* TASK ITEM *
Pick the lines holding the string "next" out of the records and copy them.

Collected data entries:
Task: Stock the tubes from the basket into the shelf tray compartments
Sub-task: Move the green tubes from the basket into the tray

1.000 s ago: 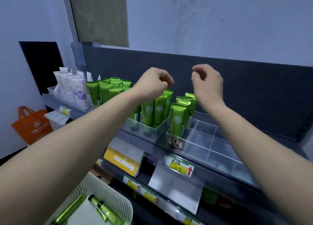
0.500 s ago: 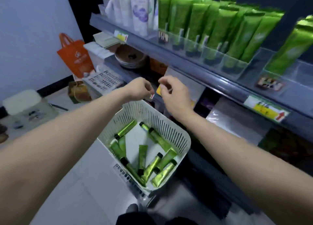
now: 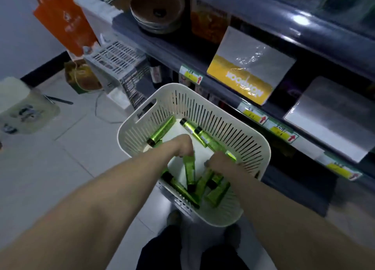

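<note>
Green tubes (image 3: 189,174) in both hands (image 3: 182,145)

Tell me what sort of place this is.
Likely a small shop: the shelves carry yellow price tags, a wrapped notebook sits on display, and a basket of green tubes stands beside them.

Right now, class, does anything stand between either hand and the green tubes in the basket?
Nothing visible does: the left hand and right hand are inside the basket, both gripping green tubes.
</note>
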A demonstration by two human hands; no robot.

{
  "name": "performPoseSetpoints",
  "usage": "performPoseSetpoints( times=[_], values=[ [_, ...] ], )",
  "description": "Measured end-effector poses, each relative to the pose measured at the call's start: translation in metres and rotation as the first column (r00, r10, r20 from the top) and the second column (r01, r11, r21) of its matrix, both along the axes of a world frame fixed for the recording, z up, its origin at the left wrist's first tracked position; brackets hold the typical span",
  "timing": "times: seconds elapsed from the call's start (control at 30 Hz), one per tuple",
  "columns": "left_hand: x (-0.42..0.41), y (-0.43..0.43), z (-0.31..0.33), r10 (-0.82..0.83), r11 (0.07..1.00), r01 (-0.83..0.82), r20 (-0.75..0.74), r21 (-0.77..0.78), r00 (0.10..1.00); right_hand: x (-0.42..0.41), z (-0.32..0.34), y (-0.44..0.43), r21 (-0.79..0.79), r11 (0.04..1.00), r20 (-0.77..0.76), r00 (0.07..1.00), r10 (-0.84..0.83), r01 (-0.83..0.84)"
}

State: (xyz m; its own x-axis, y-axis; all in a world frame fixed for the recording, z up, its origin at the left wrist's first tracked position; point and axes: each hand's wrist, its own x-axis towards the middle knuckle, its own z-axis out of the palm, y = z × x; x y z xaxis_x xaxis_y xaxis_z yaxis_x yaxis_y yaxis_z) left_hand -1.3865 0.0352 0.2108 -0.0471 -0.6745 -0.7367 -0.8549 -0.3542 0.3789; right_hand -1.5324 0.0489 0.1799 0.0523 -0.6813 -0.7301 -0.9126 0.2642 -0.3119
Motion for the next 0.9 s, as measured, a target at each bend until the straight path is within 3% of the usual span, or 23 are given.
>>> performPoseSetpoints(
  times=[0.13,0.23,0.33,0.47,0.67,0.77,0.9],
  values=[
    [-0.006,0.005,-0.037,-0.026,0.997,0.022,0.058,0.068,0.998,0.006,-0.031,0.010,0.121,0.990,-0.060,0.996,-0.059,0.066],
    [-0.010,0.009,-0.053,-0.015,0.994,0.008,0.069,0.108,0.997,0.012,-0.048,0.011,0.071,0.980,-0.066,0.981,-0.182,0.186],
    [-0.011,0.009,-0.068,0.097,0.979,-0.104,0.050,0.177,0.994,0.018,-0.057,0.009,0.054,0.947,-0.079,0.947,-0.311,0.315],
    [-0.013,0.002,-0.080,0.213,0.955,-0.208,0.000,0.211,0.977,0.025,-0.070,0.013,0.055,0.967,-0.074,0.967,-0.244,0.248],
    [-0.020,-0.002,-0.087,0.206,0.954,-0.198,-0.014,0.225,0.978,0.020,-0.071,0.009,0.095,0.983,-0.054,0.987,-0.152,0.157],
    [-0.019,-0.006,-0.073,0.220,0.957,-0.207,-0.040,0.205,0.975,0.017,-0.061,0.006,0.072,0.982,0.013,0.985,-0.173,0.172],
    [-0.014,-0.024,-0.035,0.165,0.986,-0.163,-0.039,0.041,0.986,0.015,-0.019,-0.006,-0.072,0.958,0.195,0.946,-0.260,0.279]
  ],
)
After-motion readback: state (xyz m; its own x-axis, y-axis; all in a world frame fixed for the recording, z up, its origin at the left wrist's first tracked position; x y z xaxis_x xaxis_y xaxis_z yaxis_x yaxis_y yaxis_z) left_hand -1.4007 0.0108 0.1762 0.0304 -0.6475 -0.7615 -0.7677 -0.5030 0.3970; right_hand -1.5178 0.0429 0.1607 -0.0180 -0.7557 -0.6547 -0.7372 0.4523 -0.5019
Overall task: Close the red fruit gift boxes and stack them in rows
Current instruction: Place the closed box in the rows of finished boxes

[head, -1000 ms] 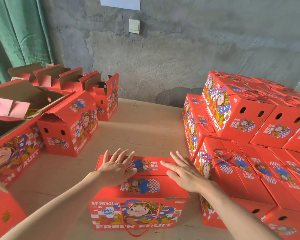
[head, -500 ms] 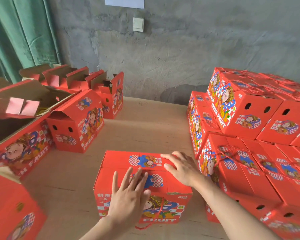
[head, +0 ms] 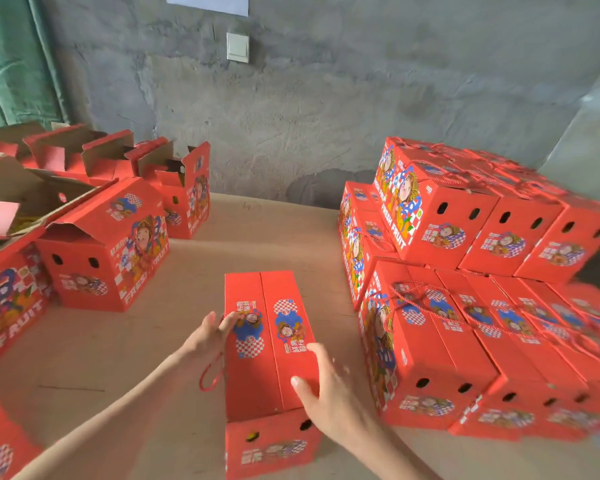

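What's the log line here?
box: closed, on table | left hand: grips left edge | right hand: on right edge, grip unclear | stack: at right
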`<state>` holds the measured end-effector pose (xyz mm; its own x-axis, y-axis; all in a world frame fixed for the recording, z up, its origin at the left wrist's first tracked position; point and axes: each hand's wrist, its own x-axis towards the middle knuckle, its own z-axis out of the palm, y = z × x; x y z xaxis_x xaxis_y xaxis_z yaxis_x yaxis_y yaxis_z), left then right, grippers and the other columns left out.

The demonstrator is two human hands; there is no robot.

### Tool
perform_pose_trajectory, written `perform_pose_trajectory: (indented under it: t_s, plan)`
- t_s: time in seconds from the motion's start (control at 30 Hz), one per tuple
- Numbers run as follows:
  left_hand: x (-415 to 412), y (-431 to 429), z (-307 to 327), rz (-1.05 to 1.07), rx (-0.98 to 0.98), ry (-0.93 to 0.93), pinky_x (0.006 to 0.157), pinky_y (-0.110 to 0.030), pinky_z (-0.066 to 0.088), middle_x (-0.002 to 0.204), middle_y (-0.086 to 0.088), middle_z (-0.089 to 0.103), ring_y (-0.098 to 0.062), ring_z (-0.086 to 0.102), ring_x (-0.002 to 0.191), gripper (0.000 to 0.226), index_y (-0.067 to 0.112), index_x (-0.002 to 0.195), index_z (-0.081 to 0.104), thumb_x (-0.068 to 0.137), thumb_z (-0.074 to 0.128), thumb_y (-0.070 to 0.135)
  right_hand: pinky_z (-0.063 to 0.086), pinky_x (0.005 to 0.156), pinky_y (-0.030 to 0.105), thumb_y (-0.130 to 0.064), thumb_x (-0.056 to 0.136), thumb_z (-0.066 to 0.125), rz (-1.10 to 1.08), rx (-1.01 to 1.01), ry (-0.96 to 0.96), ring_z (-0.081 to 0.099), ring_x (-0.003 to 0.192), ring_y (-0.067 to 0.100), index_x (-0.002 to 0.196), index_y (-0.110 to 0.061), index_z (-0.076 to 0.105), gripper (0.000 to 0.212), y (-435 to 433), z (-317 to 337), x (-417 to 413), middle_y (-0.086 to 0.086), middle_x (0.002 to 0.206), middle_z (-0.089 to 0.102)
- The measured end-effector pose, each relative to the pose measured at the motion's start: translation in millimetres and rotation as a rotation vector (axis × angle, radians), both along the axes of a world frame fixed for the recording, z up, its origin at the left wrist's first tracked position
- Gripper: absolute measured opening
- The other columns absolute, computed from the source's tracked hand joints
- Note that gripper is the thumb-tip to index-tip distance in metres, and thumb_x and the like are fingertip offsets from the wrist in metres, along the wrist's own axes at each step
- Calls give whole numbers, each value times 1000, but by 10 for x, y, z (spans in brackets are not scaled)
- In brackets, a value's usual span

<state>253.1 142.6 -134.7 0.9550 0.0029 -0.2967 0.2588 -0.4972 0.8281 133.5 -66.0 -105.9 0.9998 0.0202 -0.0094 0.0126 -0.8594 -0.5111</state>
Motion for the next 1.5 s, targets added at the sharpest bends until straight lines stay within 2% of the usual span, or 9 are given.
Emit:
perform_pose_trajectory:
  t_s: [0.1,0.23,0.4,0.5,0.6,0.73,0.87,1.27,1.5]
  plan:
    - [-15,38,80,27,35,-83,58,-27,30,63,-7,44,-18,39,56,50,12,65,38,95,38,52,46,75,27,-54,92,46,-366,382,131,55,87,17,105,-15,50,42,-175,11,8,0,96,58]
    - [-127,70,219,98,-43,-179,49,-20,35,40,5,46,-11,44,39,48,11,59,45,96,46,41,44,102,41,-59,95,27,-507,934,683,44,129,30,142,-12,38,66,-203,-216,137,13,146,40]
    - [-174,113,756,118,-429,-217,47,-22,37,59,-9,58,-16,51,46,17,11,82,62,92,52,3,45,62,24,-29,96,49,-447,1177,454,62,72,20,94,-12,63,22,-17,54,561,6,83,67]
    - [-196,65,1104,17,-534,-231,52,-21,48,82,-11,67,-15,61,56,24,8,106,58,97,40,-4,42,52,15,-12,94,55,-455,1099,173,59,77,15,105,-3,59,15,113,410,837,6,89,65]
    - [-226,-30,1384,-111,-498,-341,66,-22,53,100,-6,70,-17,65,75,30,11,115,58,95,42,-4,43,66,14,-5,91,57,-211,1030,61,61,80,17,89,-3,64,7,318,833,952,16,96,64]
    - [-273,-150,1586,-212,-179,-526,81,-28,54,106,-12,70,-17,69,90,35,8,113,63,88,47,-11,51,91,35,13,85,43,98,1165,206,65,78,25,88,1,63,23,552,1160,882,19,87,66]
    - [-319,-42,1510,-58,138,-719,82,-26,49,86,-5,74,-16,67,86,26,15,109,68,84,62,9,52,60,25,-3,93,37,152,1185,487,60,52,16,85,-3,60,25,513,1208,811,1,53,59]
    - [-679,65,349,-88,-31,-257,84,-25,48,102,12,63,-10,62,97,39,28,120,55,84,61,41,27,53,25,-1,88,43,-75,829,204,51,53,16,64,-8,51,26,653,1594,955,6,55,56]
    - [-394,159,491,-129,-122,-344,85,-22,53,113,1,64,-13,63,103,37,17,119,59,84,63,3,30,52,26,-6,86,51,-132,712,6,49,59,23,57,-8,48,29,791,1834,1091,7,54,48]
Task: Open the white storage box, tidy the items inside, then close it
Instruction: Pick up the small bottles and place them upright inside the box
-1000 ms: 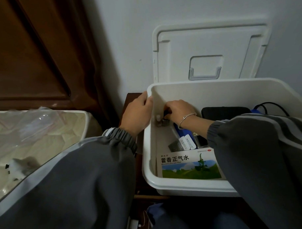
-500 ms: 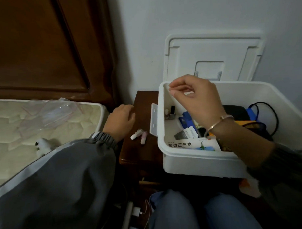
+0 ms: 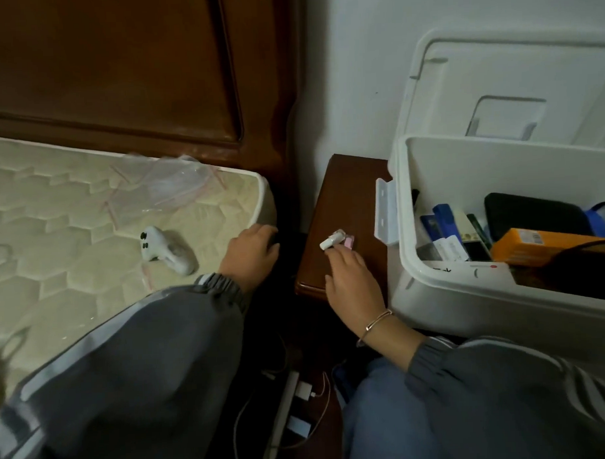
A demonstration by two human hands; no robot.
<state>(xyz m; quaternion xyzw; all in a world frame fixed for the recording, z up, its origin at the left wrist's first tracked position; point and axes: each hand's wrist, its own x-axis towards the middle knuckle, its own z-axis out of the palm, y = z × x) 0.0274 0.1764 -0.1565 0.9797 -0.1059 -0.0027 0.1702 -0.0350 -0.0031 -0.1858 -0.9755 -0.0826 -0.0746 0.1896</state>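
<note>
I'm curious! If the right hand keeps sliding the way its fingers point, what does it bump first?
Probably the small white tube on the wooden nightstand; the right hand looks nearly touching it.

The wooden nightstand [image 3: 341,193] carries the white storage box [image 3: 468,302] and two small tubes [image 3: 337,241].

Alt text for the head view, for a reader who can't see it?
A person's right hand reaches small white and pink tubes on a brown nightstand beside an open white storage box. The left hand rests at the mattress edge.
</note>
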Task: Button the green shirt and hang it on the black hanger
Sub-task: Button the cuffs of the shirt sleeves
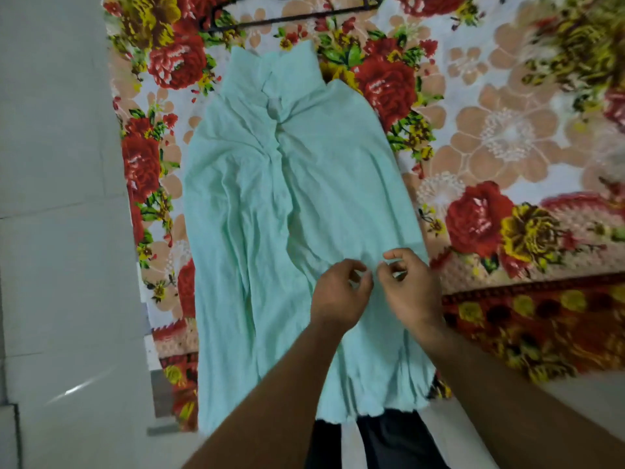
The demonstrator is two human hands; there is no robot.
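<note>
The floral bedspread (507, 137) fills the scene right of the pale floor (50, 231). Your green shirt (257, 214) lies spread on it, collar far, hem hanging over the near edge. The black hanger (291, 16) lies on the bedspread beyond the collar. Toward the hem, your left hand (338, 292) and right hand (412, 289) meet, fingers curled, each pinching the shirt's fabric.
</note>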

* OUTPUT OF THE TASK *
Motion for the next 0.9 s, as measured, a target at each bend until the straight path is within 3% of the usual span, or 23 are given.
Motion for the next 1.5 s, targets added at the sharpest bends until straight lines stay within 2% of the usual span, or 9 are given.

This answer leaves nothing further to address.